The following shows theoretical examples of these ratios and how they affect physical resource allocation:

  • 8 physical CPU cores * 1 multiplier = 8 virtual CPU cores
  • 8 physical CPU cores * 0.5 multiplier = 4 virtual CPU cores
  • 32 physical CPU cores * 10.0 multiplier = 320 virtual CPU cores
  • 128GB physical Memory * 5.5 multiplier = 704G virtual Memory

Overcommitting resources allows a user to compose many MAAS-managed machines without worrying about the physical limitations of the host. For example, on a physical host with 4 cores and 12 GB of memory, you could compose 4 virsh nodes, each using 2 cores and 4 GB of memory, obviously over-committing the available physical resources. Provided you never run all 4 simultaneously, you’d have all the benefits of MAAS-managed VMs without over-taxing your host.

Compose a machine

While on a pod’s details view, select ‘Compose’ from the ‘Take action’ drop-down menu to compose a machine.

pod compose machine

You can choose which storage pool to use from a drop-down list:

storagepoolavail

You can also use the MAAS CLI to compose pod VMs with specific storage pool constraints.
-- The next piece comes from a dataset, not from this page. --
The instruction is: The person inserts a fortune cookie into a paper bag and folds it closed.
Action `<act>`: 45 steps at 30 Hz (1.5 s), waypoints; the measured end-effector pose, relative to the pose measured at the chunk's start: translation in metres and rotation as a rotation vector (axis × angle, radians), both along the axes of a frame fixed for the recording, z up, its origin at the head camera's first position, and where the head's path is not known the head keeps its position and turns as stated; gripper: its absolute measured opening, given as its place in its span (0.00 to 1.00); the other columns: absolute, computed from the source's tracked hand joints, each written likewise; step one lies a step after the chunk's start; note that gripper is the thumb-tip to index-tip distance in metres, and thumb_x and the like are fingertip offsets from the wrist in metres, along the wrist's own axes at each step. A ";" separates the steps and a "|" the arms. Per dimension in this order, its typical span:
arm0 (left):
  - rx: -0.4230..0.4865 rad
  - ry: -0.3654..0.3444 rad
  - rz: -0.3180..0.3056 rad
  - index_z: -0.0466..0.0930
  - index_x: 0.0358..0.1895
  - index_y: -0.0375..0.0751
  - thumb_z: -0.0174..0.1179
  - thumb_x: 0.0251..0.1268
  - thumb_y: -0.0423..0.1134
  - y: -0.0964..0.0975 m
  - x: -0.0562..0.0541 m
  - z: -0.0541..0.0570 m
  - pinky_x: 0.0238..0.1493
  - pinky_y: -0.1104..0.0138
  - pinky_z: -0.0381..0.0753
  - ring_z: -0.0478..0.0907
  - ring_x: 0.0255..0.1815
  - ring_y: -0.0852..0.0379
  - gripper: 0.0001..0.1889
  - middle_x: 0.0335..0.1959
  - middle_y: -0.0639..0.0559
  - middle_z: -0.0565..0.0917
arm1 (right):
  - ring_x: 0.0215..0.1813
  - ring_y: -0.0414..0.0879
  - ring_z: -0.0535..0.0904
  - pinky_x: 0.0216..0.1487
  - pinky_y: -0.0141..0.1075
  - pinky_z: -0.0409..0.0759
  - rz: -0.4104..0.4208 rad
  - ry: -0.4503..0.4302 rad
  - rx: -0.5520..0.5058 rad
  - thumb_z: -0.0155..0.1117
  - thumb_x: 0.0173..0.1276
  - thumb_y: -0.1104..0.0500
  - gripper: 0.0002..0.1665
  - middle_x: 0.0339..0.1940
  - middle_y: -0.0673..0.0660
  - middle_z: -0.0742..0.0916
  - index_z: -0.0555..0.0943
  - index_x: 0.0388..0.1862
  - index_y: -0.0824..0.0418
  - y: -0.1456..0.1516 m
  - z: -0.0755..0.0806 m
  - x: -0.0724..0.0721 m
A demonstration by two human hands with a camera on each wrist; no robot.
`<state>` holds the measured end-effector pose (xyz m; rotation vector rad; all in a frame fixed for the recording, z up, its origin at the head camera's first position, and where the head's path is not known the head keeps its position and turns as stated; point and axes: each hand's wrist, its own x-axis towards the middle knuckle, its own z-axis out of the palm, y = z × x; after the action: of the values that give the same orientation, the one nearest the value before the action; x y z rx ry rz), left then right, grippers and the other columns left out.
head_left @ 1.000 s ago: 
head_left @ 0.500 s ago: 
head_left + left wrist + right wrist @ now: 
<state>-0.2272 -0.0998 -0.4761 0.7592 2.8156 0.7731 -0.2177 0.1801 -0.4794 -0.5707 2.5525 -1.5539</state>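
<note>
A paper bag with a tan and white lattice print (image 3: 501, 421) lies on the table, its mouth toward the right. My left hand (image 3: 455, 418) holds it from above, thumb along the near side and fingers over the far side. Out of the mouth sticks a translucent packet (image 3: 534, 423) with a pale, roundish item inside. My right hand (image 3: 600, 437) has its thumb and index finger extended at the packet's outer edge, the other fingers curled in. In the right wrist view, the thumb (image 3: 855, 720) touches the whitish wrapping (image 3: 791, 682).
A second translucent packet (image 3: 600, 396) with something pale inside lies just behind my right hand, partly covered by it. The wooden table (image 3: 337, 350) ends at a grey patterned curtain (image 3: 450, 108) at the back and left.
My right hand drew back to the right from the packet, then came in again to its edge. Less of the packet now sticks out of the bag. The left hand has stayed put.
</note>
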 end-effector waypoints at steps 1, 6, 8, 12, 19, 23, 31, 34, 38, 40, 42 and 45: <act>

Click the ‘Compose machine’ button when you’re finished. MAAS will present the pod detail view. In a few moments, your new machine will be auto-commissioned. The ‘Machines’ page will reflect this as well.

The new machine’s resources will be deducted from the pod’s resources:

pod compose machine commissioning

Delete a machine

To delete a machine, simply delete it as you would any other MAAS node. Select the desired machine from the list of machines and select ‘Delete’ from the ‘Take Action’ menu.

pod decompose machine

Delete a pod

While on the main pods page, select a pod and choose the ‘Delete’ action from the ‘Take action’ dropdown menu. Click ‘Delete 1 pod’ to confirm the action:

pod delete

Deleting a pod will also delete all its machines and remove them from MAAS.